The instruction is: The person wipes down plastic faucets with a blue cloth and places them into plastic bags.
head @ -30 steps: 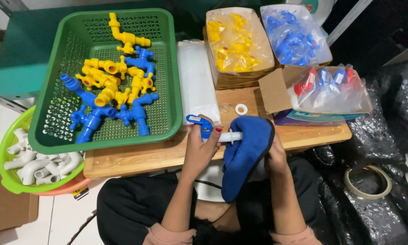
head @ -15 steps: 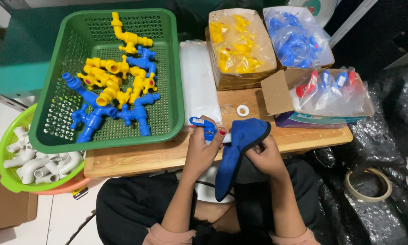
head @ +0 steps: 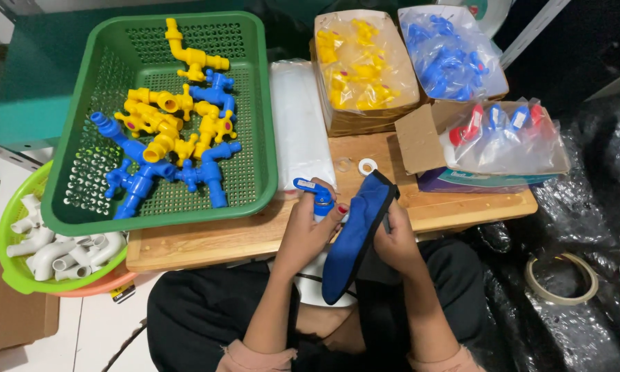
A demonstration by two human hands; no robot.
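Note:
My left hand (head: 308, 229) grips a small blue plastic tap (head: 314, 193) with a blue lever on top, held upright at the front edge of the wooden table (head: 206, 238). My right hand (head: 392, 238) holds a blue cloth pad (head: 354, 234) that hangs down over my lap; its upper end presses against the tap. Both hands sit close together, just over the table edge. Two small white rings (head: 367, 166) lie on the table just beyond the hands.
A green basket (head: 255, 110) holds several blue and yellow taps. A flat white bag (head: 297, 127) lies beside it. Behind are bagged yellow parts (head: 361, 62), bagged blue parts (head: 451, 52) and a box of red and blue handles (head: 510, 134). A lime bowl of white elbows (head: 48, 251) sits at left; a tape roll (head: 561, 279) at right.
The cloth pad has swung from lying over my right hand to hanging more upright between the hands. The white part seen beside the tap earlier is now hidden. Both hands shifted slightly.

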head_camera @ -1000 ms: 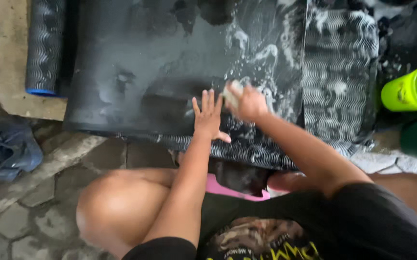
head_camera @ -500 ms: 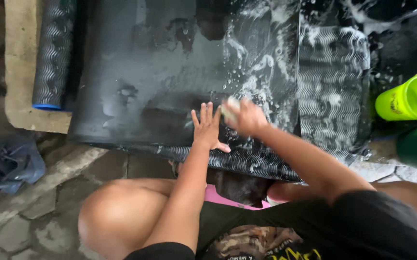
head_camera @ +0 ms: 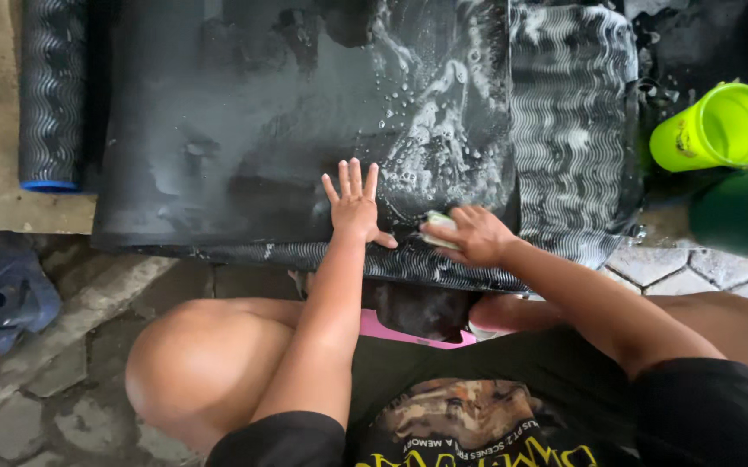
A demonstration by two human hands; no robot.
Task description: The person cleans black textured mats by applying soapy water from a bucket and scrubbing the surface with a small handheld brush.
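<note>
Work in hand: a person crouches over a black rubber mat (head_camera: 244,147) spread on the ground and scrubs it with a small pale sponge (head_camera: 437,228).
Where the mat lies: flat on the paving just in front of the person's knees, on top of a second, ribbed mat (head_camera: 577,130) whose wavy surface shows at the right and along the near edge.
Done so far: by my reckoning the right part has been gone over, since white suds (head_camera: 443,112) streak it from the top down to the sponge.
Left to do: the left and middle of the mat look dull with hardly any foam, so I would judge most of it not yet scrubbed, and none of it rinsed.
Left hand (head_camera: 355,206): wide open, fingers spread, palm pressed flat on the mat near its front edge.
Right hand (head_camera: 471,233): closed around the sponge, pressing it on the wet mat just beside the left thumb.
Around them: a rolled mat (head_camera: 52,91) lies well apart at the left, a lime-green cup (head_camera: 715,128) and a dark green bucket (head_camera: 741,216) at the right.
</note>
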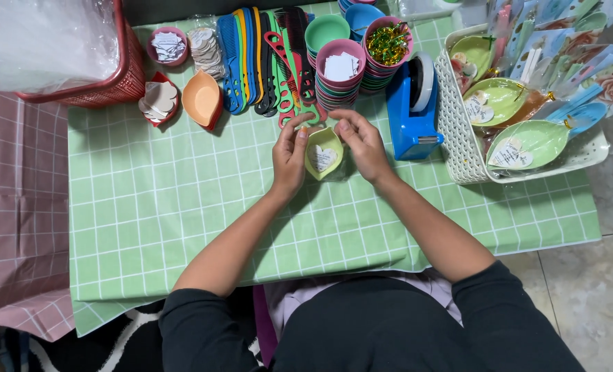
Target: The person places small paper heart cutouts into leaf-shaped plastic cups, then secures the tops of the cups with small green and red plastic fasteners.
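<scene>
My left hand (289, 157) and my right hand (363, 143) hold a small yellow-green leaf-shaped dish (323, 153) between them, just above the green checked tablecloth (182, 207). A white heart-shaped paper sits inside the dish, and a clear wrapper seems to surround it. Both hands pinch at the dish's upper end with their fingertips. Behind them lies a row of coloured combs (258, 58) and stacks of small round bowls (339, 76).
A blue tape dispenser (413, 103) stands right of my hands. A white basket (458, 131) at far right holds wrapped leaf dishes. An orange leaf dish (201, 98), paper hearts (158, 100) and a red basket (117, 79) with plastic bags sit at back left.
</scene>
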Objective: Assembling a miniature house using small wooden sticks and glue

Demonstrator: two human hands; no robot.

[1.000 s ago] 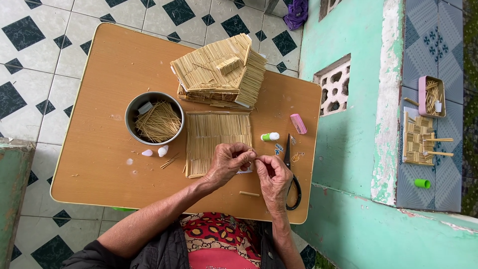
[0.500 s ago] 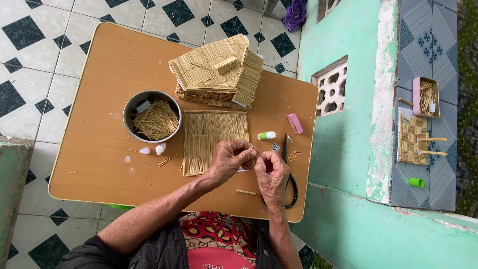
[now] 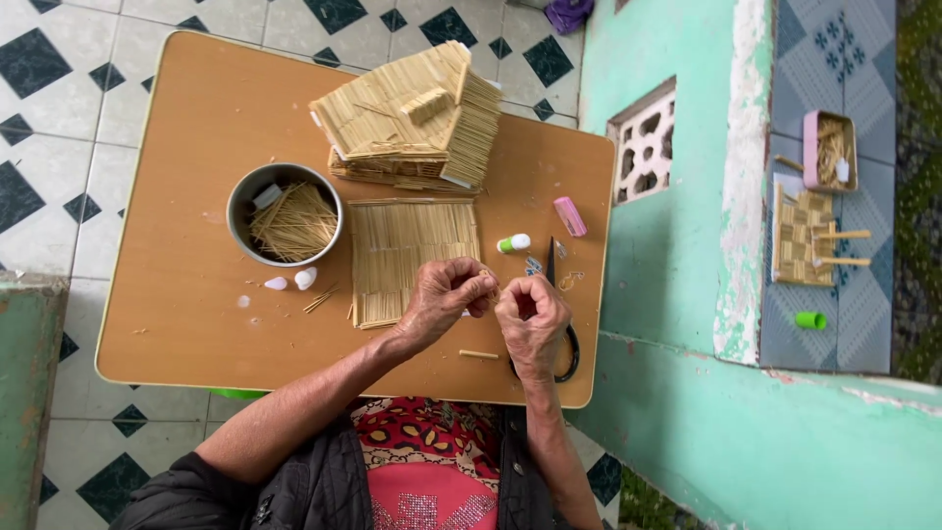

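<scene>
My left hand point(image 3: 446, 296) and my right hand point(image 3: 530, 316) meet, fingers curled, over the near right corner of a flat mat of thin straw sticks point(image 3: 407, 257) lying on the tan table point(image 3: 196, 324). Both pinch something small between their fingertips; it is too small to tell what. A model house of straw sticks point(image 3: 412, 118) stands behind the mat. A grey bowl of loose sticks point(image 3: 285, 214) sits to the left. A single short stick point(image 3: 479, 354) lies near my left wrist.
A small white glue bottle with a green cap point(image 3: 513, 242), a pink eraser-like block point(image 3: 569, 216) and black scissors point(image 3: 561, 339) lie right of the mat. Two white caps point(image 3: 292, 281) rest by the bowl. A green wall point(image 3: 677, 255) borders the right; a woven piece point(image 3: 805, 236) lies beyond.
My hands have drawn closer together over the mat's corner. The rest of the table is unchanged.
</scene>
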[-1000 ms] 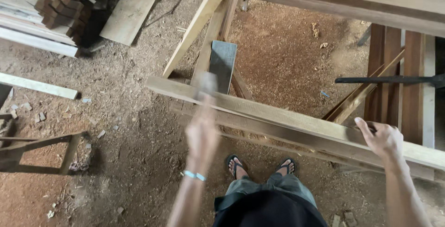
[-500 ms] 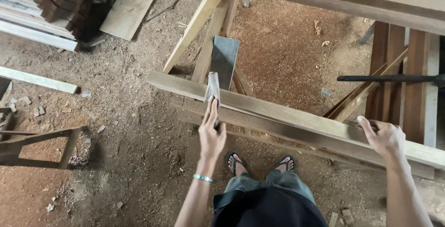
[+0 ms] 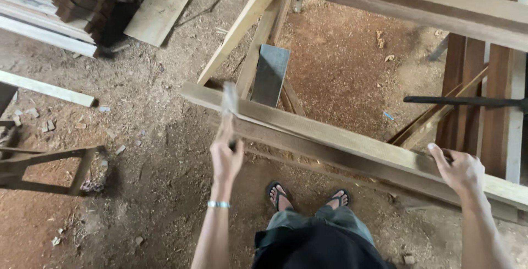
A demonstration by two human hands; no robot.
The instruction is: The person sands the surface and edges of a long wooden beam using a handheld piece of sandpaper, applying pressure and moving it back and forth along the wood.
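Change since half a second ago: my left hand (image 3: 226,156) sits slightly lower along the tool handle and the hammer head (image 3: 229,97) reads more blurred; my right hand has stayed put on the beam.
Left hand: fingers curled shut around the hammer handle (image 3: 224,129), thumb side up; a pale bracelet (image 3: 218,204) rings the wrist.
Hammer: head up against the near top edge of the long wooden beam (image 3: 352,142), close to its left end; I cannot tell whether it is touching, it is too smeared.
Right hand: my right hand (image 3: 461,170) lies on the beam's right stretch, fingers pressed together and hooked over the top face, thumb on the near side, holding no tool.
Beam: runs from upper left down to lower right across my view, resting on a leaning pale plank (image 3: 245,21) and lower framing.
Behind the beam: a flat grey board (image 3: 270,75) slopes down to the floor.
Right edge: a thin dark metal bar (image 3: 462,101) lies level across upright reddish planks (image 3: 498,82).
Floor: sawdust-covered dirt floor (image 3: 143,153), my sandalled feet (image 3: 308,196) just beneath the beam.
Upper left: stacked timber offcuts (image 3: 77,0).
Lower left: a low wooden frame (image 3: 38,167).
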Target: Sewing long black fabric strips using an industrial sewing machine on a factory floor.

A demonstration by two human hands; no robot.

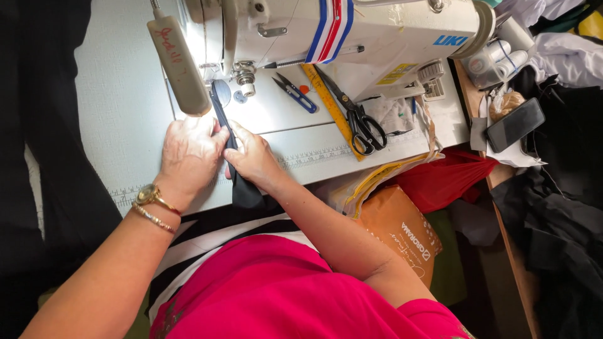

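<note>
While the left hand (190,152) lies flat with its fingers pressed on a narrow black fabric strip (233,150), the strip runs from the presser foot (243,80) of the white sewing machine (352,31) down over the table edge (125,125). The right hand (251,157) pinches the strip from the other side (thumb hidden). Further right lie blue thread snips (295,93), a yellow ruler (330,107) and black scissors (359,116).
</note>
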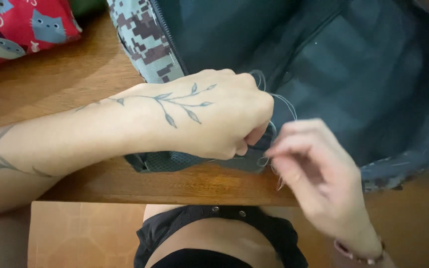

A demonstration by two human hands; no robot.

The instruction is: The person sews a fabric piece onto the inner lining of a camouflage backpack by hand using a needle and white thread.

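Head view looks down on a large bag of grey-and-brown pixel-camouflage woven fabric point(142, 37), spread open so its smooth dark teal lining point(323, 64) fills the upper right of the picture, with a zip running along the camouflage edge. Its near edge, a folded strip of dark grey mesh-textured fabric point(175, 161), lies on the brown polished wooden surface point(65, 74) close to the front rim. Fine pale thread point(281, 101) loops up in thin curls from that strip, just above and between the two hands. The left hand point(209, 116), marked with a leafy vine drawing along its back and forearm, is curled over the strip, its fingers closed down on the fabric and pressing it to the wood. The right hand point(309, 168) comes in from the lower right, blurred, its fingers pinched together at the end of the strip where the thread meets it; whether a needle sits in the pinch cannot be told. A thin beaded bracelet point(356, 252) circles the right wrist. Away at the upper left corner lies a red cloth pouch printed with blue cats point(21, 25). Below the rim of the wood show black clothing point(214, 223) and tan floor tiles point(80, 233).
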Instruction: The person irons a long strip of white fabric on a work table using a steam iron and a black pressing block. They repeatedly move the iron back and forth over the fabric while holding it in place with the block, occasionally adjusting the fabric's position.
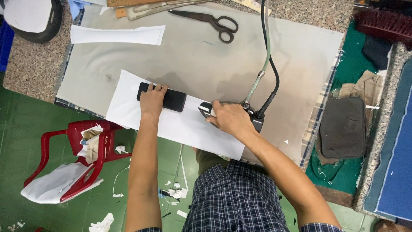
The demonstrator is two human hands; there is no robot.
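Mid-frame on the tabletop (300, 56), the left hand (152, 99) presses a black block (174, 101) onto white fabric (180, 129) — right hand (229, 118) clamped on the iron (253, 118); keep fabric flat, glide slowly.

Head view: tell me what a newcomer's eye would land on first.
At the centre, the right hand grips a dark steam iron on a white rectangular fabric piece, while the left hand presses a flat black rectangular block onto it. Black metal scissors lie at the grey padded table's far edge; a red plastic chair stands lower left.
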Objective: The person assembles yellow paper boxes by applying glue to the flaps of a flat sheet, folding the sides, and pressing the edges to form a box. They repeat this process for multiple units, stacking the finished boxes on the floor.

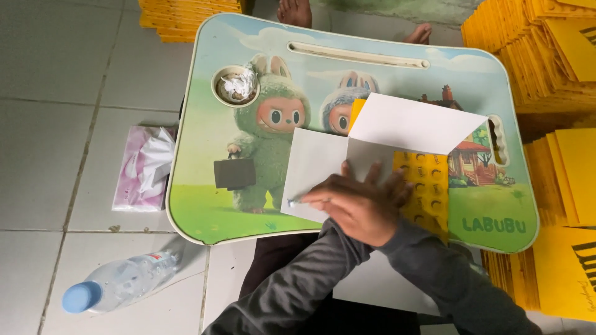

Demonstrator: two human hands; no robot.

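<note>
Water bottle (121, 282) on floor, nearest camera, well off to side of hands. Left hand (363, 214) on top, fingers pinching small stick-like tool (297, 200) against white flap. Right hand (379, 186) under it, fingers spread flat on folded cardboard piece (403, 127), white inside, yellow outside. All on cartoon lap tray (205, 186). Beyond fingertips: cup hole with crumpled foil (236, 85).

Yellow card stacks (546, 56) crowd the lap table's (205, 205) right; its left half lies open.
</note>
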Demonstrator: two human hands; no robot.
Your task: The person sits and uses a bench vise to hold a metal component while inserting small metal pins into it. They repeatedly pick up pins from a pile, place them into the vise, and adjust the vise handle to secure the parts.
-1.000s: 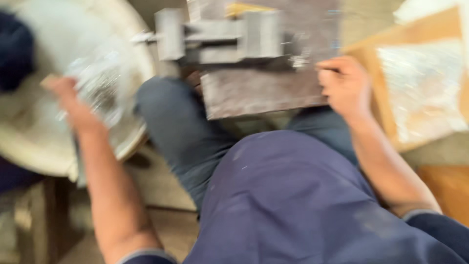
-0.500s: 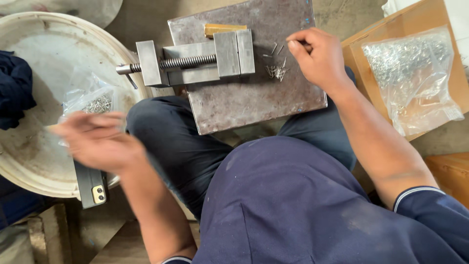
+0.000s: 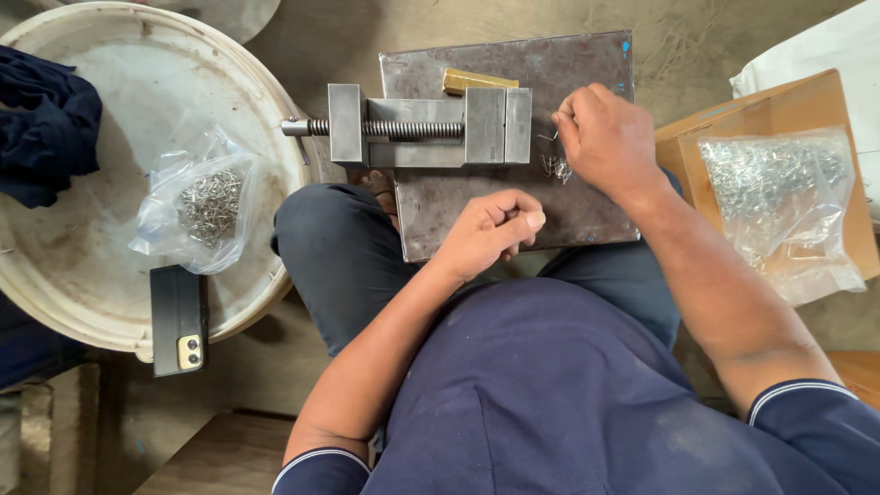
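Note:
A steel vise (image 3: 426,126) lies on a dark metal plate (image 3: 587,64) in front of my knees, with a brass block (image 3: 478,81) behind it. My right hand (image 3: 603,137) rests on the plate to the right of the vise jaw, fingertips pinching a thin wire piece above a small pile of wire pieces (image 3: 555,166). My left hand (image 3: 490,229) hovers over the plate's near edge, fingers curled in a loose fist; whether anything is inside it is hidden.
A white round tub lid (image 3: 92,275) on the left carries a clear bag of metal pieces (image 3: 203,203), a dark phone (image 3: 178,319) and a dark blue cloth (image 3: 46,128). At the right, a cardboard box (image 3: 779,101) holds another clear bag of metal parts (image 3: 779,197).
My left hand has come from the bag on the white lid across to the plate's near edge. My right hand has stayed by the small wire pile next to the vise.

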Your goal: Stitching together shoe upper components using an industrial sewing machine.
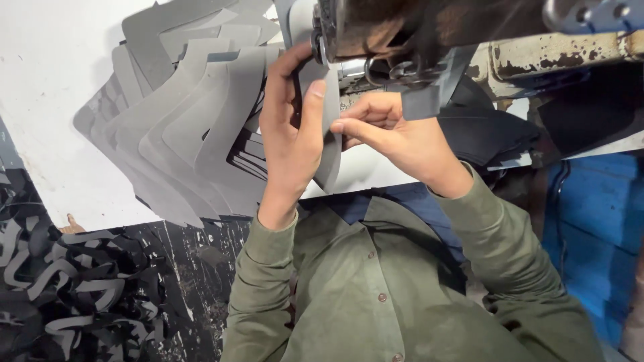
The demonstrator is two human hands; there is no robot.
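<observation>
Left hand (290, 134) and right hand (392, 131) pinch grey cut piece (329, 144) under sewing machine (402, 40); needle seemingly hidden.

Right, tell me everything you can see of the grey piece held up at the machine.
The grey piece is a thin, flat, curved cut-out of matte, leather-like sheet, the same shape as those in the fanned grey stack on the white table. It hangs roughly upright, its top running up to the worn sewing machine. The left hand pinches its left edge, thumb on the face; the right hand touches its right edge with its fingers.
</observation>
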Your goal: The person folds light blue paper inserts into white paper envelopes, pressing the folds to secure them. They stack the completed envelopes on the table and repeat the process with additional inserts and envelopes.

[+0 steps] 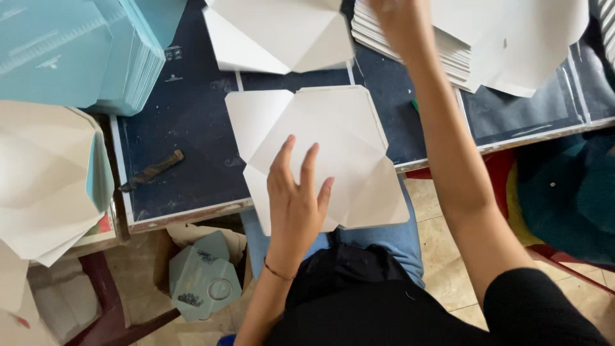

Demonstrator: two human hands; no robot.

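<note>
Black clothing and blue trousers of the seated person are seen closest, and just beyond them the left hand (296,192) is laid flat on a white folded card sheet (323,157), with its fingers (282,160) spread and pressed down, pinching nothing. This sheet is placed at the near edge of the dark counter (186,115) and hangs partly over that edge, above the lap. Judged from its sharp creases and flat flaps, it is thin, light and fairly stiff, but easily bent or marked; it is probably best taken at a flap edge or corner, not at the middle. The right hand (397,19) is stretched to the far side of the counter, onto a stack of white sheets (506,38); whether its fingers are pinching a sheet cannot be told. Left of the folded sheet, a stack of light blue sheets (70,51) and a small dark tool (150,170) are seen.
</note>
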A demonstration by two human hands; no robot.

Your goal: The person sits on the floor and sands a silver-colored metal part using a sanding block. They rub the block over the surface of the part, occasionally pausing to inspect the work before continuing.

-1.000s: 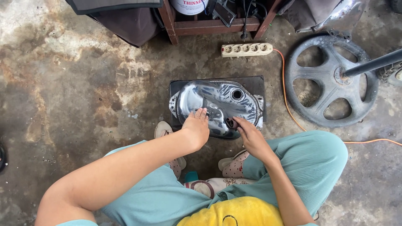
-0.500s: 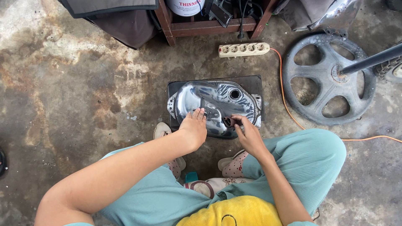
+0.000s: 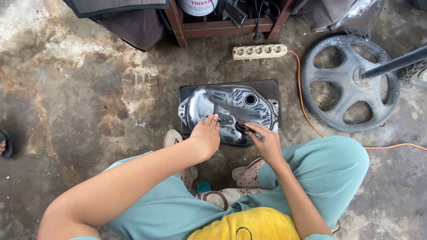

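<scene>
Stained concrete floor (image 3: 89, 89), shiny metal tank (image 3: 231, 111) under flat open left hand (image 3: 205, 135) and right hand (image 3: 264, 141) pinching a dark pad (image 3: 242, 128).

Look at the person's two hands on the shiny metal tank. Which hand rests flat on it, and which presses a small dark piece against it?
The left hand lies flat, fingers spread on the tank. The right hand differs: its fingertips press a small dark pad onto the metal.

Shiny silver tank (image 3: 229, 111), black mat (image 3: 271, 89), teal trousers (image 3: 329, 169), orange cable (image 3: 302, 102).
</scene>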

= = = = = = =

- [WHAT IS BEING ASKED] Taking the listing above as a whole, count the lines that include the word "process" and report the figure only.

- [ANSWER TO THE PROBLEM] 2